• _Instructions to follow_:
For each line of the listing, output an exact copy.

• _Information shown_:
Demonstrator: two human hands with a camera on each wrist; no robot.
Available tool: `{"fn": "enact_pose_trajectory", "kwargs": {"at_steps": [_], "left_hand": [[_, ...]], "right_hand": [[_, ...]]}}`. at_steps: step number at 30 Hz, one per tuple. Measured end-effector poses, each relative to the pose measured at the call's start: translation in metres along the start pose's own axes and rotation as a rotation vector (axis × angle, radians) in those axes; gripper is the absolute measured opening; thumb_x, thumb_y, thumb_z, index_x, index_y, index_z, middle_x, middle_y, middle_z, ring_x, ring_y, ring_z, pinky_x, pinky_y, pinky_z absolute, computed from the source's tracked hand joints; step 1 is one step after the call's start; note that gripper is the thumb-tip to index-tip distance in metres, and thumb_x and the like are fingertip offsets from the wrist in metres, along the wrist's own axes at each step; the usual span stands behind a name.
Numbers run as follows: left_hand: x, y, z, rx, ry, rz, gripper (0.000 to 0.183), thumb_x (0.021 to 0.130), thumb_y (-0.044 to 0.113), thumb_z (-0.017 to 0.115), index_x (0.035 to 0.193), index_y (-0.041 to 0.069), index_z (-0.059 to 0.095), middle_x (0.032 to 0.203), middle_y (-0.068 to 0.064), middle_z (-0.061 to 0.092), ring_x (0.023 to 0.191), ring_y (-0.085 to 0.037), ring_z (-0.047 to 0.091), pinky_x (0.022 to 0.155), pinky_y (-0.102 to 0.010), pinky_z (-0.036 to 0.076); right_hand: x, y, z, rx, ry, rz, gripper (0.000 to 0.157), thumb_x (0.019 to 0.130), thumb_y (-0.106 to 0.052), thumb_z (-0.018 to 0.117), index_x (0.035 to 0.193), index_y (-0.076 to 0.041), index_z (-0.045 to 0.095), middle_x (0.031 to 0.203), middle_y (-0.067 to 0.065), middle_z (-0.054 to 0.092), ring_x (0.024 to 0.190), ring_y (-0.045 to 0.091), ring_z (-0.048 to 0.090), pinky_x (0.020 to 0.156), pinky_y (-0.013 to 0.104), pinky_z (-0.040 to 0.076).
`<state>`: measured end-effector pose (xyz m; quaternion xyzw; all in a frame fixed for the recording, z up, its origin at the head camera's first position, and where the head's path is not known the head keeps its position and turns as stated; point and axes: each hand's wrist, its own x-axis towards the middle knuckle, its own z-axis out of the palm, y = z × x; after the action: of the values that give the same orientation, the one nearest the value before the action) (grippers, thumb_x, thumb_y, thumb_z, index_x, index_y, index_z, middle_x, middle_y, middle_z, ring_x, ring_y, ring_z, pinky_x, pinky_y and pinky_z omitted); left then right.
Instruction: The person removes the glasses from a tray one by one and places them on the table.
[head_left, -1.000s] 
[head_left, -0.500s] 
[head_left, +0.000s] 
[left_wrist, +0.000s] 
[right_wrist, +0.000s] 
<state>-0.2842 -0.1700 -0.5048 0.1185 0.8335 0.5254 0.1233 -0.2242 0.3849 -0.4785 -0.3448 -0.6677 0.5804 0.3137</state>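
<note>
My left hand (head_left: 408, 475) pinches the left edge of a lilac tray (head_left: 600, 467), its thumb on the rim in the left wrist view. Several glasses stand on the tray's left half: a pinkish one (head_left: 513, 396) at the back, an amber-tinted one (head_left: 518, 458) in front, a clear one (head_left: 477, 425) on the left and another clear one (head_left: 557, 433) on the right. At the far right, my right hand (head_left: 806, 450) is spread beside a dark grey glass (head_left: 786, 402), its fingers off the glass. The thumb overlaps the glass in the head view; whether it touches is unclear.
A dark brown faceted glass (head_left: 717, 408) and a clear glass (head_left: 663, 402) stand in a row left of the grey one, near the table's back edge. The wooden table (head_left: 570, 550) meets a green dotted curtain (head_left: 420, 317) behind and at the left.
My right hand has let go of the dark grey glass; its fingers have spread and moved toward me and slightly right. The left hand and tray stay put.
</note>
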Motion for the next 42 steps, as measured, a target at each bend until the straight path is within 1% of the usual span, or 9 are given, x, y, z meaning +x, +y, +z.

• _Answer to the exercise_:
Demonstrator: two human hands with a camera on each wrist; no robot.
Available tool: `{"fn": "enact_pose_trajectory", "kwargs": {"at_steps": [_], "left_hand": [[_, ...]], "right_hand": [[_, ...]]}}`. at_steps: step number at 30 Hz, one per tuple. Measured end-effector poses, each relative to the pose measured at the call's start: translation in metres along the start pose's own axes and rotation as a rotation vector (axis × angle, radians) in those axes; gripper is the absolute measured opening; thumb_x, thumb_y, thumb_z, index_x, index_y, index_z, middle_x, middle_y, middle_z, ring_x, ring_y, ring_z, pinky_x, pinky_y, pinky_z absolute, computed from the source's tracked hand joints; step 1 is one step after the call's start; note that gripper is the thumb-tip to index-tip distance in metres, and thumb_x and the like are fingertip offsets from the wrist in metres, along the wrist's own axes at each step; the usual span stands behind a name.
Numbers run as follows: left_hand: x, y, z, rx, ry, rz, gripper (0.000 to 0.183), thumb_x (0.021 to 0.130), thumb_y (-0.044 to 0.113), thumb_z (-0.017 to 0.115), index_x (0.035 to 0.193), index_y (-0.041 to 0.069), index_z (-0.059 to 0.095), middle_x (0.032 to 0.203), middle_y (-0.068 to 0.064), middle_z (-0.061 to 0.092), ring_x (0.023 to 0.191), ring_y (-0.085 to 0.037), ring_z (-0.047 to 0.091), pinky_x (0.022 to 0.155), pinky_y (-0.102 to 0.010), pinky_z (-0.036 to 0.076); right_hand: x, y, z, rx, ry, rz, gripper (0.000 to 0.157), thumb_x (0.019 to 0.130), thumb_y (-0.106 to 0.052), thumb_z (-0.018 to 0.117), index_x (0.035 to 0.193), index_y (-0.076 to 0.041), index_z (-0.045 to 0.095), middle_x (0.031 to 0.203), middle_y (-0.067 to 0.065), middle_z (-0.054 to 0.092), ring_x (0.024 to 0.190), ring_y (-0.045 to 0.091), ring_z (-0.048 to 0.090), pinky_x (0.020 to 0.156), pinky_y (-0.013 to 0.104), pinky_z (-0.040 to 0.076).
`<state>`: measured end-effector pose (xyz m; quaternion xyzw; all in a frame fixed for the recording, z up, its origin at the head camera's first position, and where the head's path is not known the head keeps its position and turns as stated; point and axes: each hand's wrist, its own x-axis towards the middle knuckle, its own z-axis out of the palm, y = z × x; after the action: of the values that give the same orientation, the one nearest the value before the action) (grippers, thumb_x, thumb_y, thumb_z, index_x, index_y, index_z, middle_x, middle_y, middle_z, ring_x, ring_y, ring_z, pinky_x, pinky_y and pinky_z omitted); left then right.
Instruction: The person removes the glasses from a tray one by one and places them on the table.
[head_left, -1.000s] 
[head_left, -0.500s] 
[head_left, +0.000s] 
[left_wrist, +0.000s] 
[right_wrist, +0.000s] 
<state>-0.2842 -0.1700 -0.5048 0.1185 0.8335 0.5254 0.1233 -0.2242 0.3849 -0.4785 -0.3448 -0.6677 0.5804 0.3137</state>
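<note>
My left hand (head_left: 408, 475) pinches the left edge of a lilac tray (head_left: 600, 467), its thumb on the rim in the left wrist view. Several glasses stand on the tray's left half: a pinkish one (head_left: 513, 396) at the back, an amber-tinted one (head_left: 518, 458) in front, a clear one (head_left: 477, 425) on the left and another clear one (head_left: 557, 433) on the right. At the far right, my right hand (head_left: 806, 450) is spread beside a dark grey glass (head_left: 786, 402), its fingers off the glass. The thumb overlaps the glass in the head view; whether it touches is unclear.
A dark brown faceted glass (head_left: 717, 408) and a clear glass (head_left: 663, 402) stand in a row left of the grey one, near the table's back edge. The wooden table (head_left: 570, 550) meets a green dotted curtain (head_left: 420, 317) behind and at the left.
My right hand has let go of the dark grey glass; its fingers have spread and moved toward me and slightly right. The left hand and tray stay put.
</note>
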Motion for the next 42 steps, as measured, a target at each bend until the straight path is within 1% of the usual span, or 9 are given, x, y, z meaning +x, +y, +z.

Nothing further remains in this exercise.